Selamm!
Son zamanlarda sıklaşan yorumlar beni aşşşırı mutlu ediyor, sevgi pıtırcığı olup bölüm yazıyorum 😅😅
Nasılsınız? Her şey yolunda mı? Ben sınavlara hazırlanmaya çalışıyorum, bu yıldan da sağ çıkarsak her şeyi atlatırız biz bence 😅
Bu arada dikkat! Dikkat! Geçtiğimiz bölümde yorumlarda birçoğunuzun Sinan'ı merak ettiğini ve onunla ilgili bir şeyler yazmamı istediğinizi söylediniz. Ne yalan söyleyeyim ben de kendisini çok özledim 🙈
Amaa üzülerek söylüyorum ki şu anda kurgusal açıdan ona dair bir şeyler ekleyemem. Fakat önceki bölümlerde gördüğünüz üzere daha önce bir kitaba konuk olmuştuk. Sinan iki kurgu gereğince yine Star Işığı'na konuk olacak ve Funda'dan sonra neler yaşadığıyla ilgili sizler yani merak edenleriniz için orada açığa çıkmış olacak.
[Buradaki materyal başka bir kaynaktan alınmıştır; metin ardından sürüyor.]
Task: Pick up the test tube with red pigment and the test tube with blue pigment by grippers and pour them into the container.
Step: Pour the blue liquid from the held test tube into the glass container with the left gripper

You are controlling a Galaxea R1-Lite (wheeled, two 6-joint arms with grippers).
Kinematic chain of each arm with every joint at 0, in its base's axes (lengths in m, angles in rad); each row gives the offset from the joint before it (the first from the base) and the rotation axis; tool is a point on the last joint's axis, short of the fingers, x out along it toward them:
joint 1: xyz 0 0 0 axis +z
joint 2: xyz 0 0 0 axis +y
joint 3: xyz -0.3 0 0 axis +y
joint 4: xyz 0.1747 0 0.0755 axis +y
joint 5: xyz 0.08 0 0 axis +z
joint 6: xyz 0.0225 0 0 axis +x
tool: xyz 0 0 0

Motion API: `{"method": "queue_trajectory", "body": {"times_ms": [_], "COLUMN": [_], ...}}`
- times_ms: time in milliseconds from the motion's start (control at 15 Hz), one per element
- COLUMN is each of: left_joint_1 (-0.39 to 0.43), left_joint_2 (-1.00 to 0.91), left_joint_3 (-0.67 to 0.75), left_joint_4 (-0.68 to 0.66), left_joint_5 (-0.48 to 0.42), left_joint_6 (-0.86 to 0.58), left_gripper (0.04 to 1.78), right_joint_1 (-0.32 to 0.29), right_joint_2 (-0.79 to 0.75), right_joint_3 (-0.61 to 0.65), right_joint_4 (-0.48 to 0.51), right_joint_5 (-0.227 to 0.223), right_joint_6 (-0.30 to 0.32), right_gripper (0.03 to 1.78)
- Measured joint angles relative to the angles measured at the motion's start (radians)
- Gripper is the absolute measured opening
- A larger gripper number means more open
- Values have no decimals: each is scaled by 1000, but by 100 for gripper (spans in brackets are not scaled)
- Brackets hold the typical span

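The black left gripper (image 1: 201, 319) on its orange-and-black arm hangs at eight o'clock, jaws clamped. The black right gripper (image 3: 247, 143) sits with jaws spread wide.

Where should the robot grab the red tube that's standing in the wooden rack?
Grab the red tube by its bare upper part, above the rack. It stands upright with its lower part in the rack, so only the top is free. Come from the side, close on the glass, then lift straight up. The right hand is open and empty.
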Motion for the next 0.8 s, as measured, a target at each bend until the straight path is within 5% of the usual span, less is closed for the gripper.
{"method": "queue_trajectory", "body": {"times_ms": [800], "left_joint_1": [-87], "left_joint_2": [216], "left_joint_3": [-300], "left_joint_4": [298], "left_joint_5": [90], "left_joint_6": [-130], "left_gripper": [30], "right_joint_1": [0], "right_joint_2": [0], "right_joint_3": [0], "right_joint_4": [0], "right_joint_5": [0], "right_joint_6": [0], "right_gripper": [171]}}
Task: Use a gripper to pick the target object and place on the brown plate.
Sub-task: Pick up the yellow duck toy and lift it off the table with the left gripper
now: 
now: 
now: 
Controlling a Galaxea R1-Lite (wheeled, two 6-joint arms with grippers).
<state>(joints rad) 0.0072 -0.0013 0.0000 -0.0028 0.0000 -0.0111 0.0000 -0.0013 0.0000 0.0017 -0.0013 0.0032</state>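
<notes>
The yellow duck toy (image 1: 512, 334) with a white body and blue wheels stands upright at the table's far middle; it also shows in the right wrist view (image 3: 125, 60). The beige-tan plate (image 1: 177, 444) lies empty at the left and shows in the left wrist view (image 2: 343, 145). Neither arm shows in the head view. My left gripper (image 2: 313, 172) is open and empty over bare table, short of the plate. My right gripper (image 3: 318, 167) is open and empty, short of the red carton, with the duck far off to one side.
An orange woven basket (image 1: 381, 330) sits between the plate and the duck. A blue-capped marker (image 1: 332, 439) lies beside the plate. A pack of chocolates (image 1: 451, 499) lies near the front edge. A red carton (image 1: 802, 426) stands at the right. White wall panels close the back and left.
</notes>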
Bölüm önümüzdeki iki hafta içinde gelecek diye umut ediyoruz, bu süre içinde önceki birleşme için de Star Işığı'nı okumak isteyen olursa sltn1sl profilini etiketliyorum. Buradan hikayeye ulaşabilir, bölümleri okuyabilirsiniz. Şahsi tavsiyem olayı ve gidişatı anlamanız için kitabın tümünü okumanız tabii ama tercih size kalmış 🙈❤️
Keyifli okumalar diliyorum!
İki günün ardından, gitmeme bir gün kala güzel bir sürprizle uyandım. Birkaç gündür gecem gündüzüm Helin, Levent ve annemle geçmişti. Onlarla yatıp onlarla kalkıyordum ve evdeki hiç kimseyi umursamıyordum. Onları umursamamayı öğrenmek çok güzeldi tabii ama onlar dediklerimin de pek umrunda sayılmıyordum. Herkesin kendi halinde olduğu, sakin bir dönemdeydik ki bu beni oldukça endişelendiriyordu. Her an bir patlama olacak gibiydi. Duyduğuma göre Şahin'in karısı düğünden beri babasının evindeydi ve doğumuna da az kalmıştı... Gizem'in o evde çektiği yalnızlığı bilmek bu bilgiyle beni daha çok üzüyordu.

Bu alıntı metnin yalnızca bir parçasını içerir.